Problem: Write down exactly the lines from the one with "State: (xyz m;" to the end of the data, first and last included, and no others.

—————

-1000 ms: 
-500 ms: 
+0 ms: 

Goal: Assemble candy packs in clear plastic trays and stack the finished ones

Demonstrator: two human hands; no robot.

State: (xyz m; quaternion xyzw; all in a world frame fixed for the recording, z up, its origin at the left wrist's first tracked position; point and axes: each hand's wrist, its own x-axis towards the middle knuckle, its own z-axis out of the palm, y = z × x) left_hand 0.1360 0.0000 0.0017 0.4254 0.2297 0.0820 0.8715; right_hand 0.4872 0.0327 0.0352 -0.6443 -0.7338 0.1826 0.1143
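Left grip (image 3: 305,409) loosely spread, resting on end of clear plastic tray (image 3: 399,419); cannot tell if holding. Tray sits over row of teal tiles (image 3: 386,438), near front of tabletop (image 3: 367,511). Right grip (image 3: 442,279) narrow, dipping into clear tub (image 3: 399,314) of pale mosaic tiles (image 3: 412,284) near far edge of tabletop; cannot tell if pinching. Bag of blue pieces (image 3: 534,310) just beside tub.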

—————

Answer to this exercise:
State: (xyz m; quaternion xyzw; all in a world frame fixed for the recording, z up, its origin at the left wrist's first tracked position; point and axes: each hand's wrist, its own x-axis towards the middle knuckle, its own z-axis out of the palm, y = z × x) left_hand 0.1360 0.0000 0.0017 0.4254 0.2297 0.0820 0.8715; right_hand 0.4872 0.0327 0.0352 -0.6443 -0.7338 0.1826 0.1143
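Left grip (image 3: 305,409) loosely spread, resting on end of clear plastic tray (image 3: 399,419); cannot tell if holding. Tray sits over row of teal tiles (image 3: 386,438), near front of tabletop (image 3: 367,511). Right grip (image 3: 442,279) narrow, dipping into clear tub (image 3: 399,314) of pale mosaic tiles (image 3: 412,284) near far edge of tabletop; cannot tell if pinching. Bag of blue pieces (image 3: 534,310) just beside tub.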

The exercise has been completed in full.